– Привет, – подошел он первым и поцеловал робко в щечку.
Он часто целовал незнакомых женщин при первых минутах встречи, и это сильно сближало его с ними, нарушало их личное пространство, волновало кровь и подчиняло какому-то неизбежному року. Юлия вздрогнула, приятно напуганная поцелуем.
– А ты забавный!
– Да и ты ничего… – ответил он, продолжая следить за игрой.
Она немного смутилась, и они пошли по тропинке мимо замерзшего пруда, на котором играли в хоккей школьники. Их ранцы были сложены так, что представляли ворота. Было весело и азартно, и игривое настроение детей передавалось прохожим, которые останавливались и болели за ту или иную команду.
– Я раньше тоже играл в хоккей, когда был маленьким. У меня лучше всего получалось на воротах, и тогда коньки – были редкость… – вздохнул Адам с ностальгией. – Ты умеешь кататься на коньках?
Юля кивнула, боясь проронить слово, и чтобы расшевелить ее, он взял ее нежно за руку.
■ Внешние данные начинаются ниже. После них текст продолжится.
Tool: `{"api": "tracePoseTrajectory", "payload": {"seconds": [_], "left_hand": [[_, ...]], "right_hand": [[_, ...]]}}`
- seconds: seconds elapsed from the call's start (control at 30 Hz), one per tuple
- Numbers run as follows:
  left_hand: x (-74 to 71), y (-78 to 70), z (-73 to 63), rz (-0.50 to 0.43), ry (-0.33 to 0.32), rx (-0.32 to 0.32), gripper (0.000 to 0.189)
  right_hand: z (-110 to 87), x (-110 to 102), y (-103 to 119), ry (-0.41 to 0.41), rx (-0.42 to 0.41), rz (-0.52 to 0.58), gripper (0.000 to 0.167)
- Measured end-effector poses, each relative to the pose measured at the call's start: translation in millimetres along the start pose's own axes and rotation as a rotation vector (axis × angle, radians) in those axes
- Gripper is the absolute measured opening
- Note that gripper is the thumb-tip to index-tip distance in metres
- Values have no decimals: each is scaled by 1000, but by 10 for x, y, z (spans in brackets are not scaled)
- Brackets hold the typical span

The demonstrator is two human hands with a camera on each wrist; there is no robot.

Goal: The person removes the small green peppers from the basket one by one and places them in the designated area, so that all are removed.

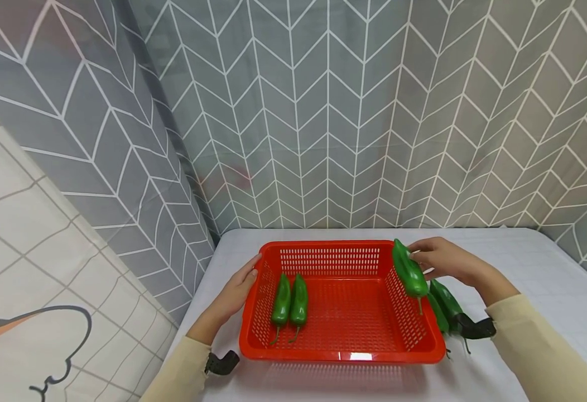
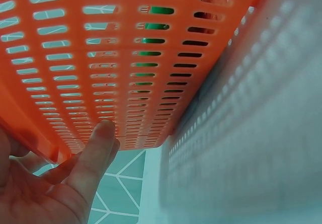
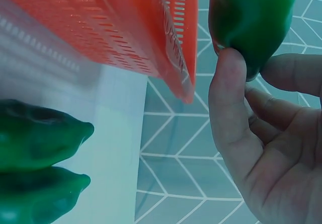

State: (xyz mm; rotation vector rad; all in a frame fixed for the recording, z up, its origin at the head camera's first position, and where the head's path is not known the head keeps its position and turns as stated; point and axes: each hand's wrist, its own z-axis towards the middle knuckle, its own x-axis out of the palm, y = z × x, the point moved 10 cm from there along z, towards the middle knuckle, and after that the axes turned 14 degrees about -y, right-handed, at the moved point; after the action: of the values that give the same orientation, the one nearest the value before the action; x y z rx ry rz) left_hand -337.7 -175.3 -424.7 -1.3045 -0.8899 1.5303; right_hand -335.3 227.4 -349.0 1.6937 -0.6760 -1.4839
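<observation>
A red perforated basket (image 1: 343, 355) sits on the white table with two long green peppers (image 1: 282, 304) lying side by side in its left part. My left hand (image 1: 237, 287) touches the basket's left side from outside; one fairly straight finger (image 2: 95, 148) lies against the slotted wall. Above the basket's right rim, my right hand (image 1: 441, 259) holds another green pepper (image 1: 408, 271) by its tapered end, stem downward. Thumb and finger pinch that tip in the right wrist view (image 3: 271, 133). Two more green peppers (image 1: 446, 298) rest on the table beside the basket, below the right hand.
A white cloth covers the table (image 1: 514, 257). Behind it hangs a grey curtain (image 1: 323, 123) with white chevron lines. White tiled-pattern cloth (image 1: 37, 234) is at the left. Black straps with small devices (image 1: 222, 363) are on both wrists.
</observation>
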Motion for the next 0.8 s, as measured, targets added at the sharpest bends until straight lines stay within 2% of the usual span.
{"api": "tracePoseTrajectory", "payload": {"seconds": [0.8], "left_hand": [[13, -18, -11, -40, 26, 9, 52]], "right_hand": [[-149, -262, -294, -36, 28, -11, 48]]}}
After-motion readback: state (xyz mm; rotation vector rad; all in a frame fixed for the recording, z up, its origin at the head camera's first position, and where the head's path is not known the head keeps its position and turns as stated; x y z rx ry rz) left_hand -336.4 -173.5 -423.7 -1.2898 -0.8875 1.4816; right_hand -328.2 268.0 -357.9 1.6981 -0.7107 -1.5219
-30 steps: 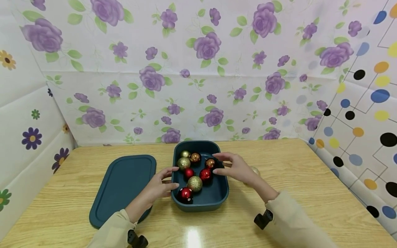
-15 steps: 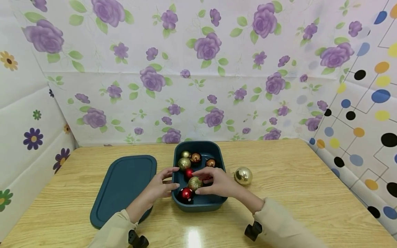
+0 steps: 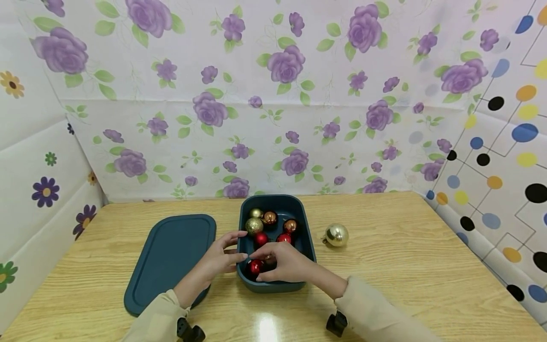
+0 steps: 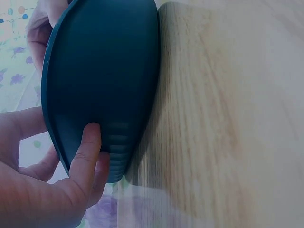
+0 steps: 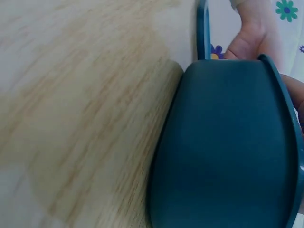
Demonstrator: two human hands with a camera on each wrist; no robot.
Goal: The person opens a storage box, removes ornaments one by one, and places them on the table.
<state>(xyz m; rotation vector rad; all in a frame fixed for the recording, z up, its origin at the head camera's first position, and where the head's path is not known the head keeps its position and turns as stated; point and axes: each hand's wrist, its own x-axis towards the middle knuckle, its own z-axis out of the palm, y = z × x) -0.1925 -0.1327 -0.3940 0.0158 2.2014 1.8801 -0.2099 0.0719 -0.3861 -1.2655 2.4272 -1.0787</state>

Его профиль восхищал ее правильными чертами лица, какой-то римской классической красотой, и она стыдилась своих чувств, на ее щеках появлялся румянец. Шел легкий снежок. Он ложился им на лицо и таял, и если она смахивала его украдкой и жмурилась от ветра, то Адам не обращал на погоду внимания, смотрел прямо вперед с каким-то глубоким пониманием и вызовом, и, казалось, что по его печальному, освещенному тусклым светом фонарей лицу текут слезы.
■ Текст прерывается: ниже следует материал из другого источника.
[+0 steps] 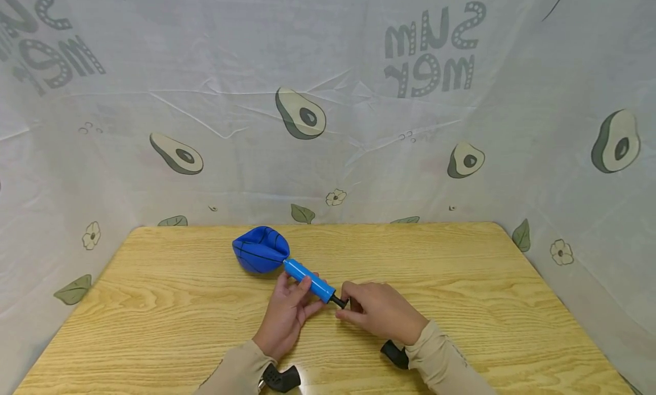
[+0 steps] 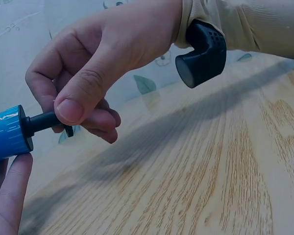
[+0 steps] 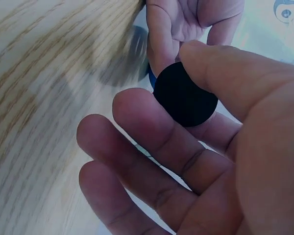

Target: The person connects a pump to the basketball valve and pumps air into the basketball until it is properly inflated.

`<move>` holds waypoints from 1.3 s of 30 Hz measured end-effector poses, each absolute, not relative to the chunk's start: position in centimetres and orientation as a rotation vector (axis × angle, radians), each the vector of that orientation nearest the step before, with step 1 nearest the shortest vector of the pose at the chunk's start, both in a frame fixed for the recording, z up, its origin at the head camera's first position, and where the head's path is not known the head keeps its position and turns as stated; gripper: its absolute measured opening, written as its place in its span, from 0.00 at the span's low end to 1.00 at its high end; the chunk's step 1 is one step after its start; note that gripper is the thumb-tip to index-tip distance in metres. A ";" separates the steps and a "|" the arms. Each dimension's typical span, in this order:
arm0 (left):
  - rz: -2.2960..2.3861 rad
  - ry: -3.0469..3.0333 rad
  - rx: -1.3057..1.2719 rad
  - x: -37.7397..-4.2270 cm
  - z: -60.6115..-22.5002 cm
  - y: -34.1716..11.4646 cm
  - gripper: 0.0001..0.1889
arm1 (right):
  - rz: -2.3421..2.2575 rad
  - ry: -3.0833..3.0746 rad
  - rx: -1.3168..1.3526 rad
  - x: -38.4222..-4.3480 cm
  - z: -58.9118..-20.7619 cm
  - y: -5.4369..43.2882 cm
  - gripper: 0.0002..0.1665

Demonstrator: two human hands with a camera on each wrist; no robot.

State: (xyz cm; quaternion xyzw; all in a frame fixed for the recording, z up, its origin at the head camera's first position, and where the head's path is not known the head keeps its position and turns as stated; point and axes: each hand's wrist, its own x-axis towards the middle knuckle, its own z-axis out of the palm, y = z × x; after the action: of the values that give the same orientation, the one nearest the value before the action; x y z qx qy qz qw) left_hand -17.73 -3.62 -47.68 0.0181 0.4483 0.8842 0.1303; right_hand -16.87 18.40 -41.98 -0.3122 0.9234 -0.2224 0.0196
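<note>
A blue hand pump point(image 1: 310, 280) lies slantwise in my left hand point(image 1: 288, 315), thumb on top of the barrel and fingers beneath. Its tip meets a dented, partly deflated blue ball point(image 1: 258, 252) with black lines, which rests on the table. At the other end, my right hand point(image 1: 384, 311) pinches the black plunger handle point(image 3: 186, 95) between thumb and fingers. In the left wrist view a short length of black rod point(image 2: 40, 122) shows between barrel and right thumb. The right wrist view shows the handle's round flat end face-on, with the other fingers loosely bent beside it.
The wood-grain table point(image 1: 179, 304) extends to both sides of the hands. A pale cloth point(image 1: 230, 167) printed with avocados and leaves hangs along its back and sides. A black wrist device point(image 1: 282, 378) sits by each sleeve.
</note>
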 end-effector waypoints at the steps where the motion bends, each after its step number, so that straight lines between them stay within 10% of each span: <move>1: 2.572 1.306 0.051 -17.8 -47.7 -3.6 0.33 | -0.686 2.870 -0.976 -16.9 -42.0 18.4 0.11; 39: 2.729 1.361 -0.038 -19.7 -47.3 -6.4 0.23 | -0.584 2.902 -0.888 -17.1 -41.4 20.2 0.07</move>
State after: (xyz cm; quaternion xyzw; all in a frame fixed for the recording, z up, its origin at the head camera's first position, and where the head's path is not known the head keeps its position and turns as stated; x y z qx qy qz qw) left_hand -19.73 -6.38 -47.34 -0.0125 0.4458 0.8938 0.0459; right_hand -17.07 20.18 -41.40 -0.2874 0.9387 -0.1888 0.0256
В его добродушной, милой улыбке было что-то блаженное. С таким человеком, казалось, можно было говорить обо всем и даже самом сокровенном. Когда же говорил он, увлеченно и страстно, то его умные, глубокие глаза светились каким-то огнем откровения, само лицо, казалось, излучало свет, подобно сиянию на иконе при первых лучах весеннего солнца. Он увлекался своими мыслями, размышлениями, и увлекал за собой даже самого равнодушного слушателя. Он, как древний оратор, изливал свою великую душу, пытаясь тронуть сердца толпы, только на этот раз перед ним была женщина, пусть слабая и уставшая, но мечтающая о любви. Его слова трогали Юлию, разжигали ее давно потухший костер. Она еще пыталась бунтовать и сопротивляться, но уже не в силах устоять, чувствовала, как загорается ее сердце, а Адам все рассказывал о себе и Лауре, о той несправедливости, с которой им приходится считаться.